A pesquisadora Jamille Pinheiro Dias aconselha ser “preciso evitar ao máximo os empobrecimentos na recepção da performance ritual pela escrita alfabética”. É preciso também, diz Pinheiro, “tomar consciência de que muitas vezes se estará lidando com ‘textos-fontes’ que só se tornaram audíveis porque houve um árduo processo de aprendizado físico e intelectual, além de negociações com seres não humanos, donos dos cantos, espíritos mestres de diferentes patamares do cosmos, como nos ensinam os especialistas indígenas da Amazônia.

Por tudo isso, a seguinte afirmação recente do escritor e ator Daniel Munduruku causa consternação: “Eu que inventei a literatura indígena, isso não existia, sou pioneiro“. Não estaria ele reproduzindo o mesmo discurso do Ocidente em relação à “invenção” do teatro?

Nos palcos, os povos indígenas vão aos poucos ganhando protagonismo e canibalizando não só o conceito de teatro ocidental, como também o de dramaturgia, área em que colaboram com autores consagrados.

Zé Celso, por exemplo, trabalhava na adaptação de “A Queda do Céu”, a partir dos relatos de Davi Kopenawa, antes do acidente que o vitimou.
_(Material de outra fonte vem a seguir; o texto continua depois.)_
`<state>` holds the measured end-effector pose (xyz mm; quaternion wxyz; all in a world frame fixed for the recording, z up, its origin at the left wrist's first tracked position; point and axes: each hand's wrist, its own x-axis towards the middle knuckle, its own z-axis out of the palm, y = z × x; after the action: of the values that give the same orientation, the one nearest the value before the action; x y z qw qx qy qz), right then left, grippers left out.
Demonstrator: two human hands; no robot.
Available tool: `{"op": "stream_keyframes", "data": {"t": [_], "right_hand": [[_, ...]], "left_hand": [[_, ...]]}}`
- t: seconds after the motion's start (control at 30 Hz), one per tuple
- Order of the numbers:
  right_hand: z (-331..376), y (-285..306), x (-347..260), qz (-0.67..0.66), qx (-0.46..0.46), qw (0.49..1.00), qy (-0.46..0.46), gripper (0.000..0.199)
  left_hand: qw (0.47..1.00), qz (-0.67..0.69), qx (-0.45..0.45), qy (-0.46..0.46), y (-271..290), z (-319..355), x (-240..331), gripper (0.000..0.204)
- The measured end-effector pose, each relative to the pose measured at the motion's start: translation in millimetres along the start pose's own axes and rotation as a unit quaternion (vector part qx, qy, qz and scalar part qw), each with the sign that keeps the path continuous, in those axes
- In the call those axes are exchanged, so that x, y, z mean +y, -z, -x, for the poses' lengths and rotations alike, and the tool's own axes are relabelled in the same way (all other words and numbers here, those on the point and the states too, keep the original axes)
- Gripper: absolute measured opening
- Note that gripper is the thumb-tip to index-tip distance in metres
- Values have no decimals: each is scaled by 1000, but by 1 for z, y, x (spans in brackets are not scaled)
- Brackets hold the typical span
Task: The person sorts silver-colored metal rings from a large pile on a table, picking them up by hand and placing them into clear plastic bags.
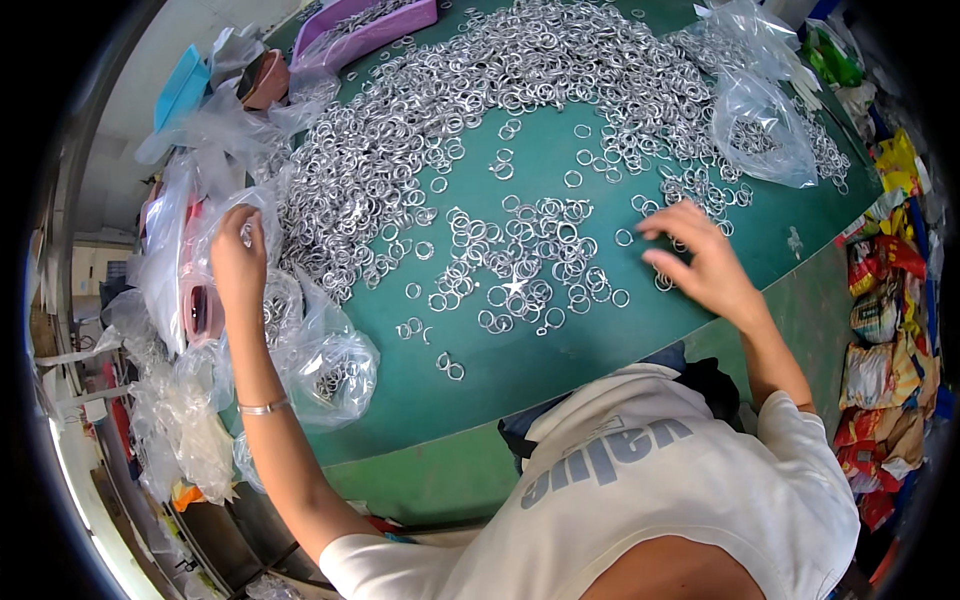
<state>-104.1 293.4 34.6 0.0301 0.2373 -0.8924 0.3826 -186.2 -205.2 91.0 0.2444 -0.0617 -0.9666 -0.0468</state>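
Observation:
Silver-coloured metal rings cover much of the green table (440,395). A large heap of rings (400,150) curves along the far and left sides, and a smaller pile of rings (560,240) lies in the middle, with a star-shaped piece (515,286) among them. My left hand (240,250) is above clear plastic bags (170,260) left of the heap, its fingers curled together; whatever they hold is hidden. On the right, my right hand (705,260) hovers with thumb and fingers apart, beside a single ring (624,237) and a small cluster of rings (700,188).
A purple tray (410,20) with rings stands at the far left, near a light-blue tray (180,90). A clear bag (765,130) lies on the far right of the heap. Another bag with rings (335,370) rests at the left. Colourful packets (870,375) line the right side.

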Motion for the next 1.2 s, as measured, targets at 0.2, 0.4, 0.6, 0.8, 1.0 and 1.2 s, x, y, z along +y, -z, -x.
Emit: {"op": "stream_keyframes", "data": {"t": [0.2,0.4,0.6,0.8,1.0,1.2], "right_hand": [[2,-46,-11,61,-62,986,145,30],[-1,-36,22,121,52,986,99,18],[-16,-35,4,129,84,984,93,32],[-24,-56,-6,129,-47,976,167,30],[-23,-44,-2,128,35,987,86,17],[-26,-52,-15,94,17,988,124,15]], "left_hand": [[971,229,-64,-1,7,39,135,31],[938,275,-199,-66,-29,120,231,49],[944,307,-115,-39,-51,147,231,23],[956,260,-31,135,-42,147,203,9],[977,202,-40,50,-42,140,219,32],[977,175,-114,-44,-58,129,240,28]]}}
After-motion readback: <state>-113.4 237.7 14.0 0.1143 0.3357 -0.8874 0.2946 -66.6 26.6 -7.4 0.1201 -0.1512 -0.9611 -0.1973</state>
A primeira leitura pública da peça foi apresentada em 2023 na terceira edição do TePI (Teatro e os Povos Indígenas), em São Paulo, com curadoria de Ailton Krenak e Andreia Duarte.

Na mesma ocasião foi lançada a “Caixa de Dramaturgias Indígenas“(n-1 edições), organizada por Trudruá Dorrico e Luna Rosa Recaldes. Ela contém 11 textos teatrais, assinados por indígenas de várias partes do Brasil, além de estrangeiros, oriundos do Chile e da Argentina. Algumas dessas peças trazem a colaboração de não indígenas.

Segundo as organizadoras, se trata do “primeiro compilado de dramaturgias dos povos originários publicado no Brasil, até onde sabemos”. Dorrico e Recaldes enfatizam o fato de o projeto ser político, uma vez que “o gênero teatro foi utilizado pelos jesuítas, sob o nome de auto, para moralizar e catequizar os povos indígenas. Sabemos que catequizar foi o mesmo que colonizar”.

Assim, a caixa “propõe uma descolonização acerca das diferenças culturais entre os povos, suas cosmogonias, transmutando a percepção equivocada do ser indígena como único e homogêneo”.

Reunindo pequenos livros muito diversos entre si, a caixa apresenta peças em que o português se mistura com línguas indígenas. A peça “Contra Xawara”, de Juão Nyn, é escrita em português, mas coloca o “português de ponta cabeça, transformando o Y em Oka”.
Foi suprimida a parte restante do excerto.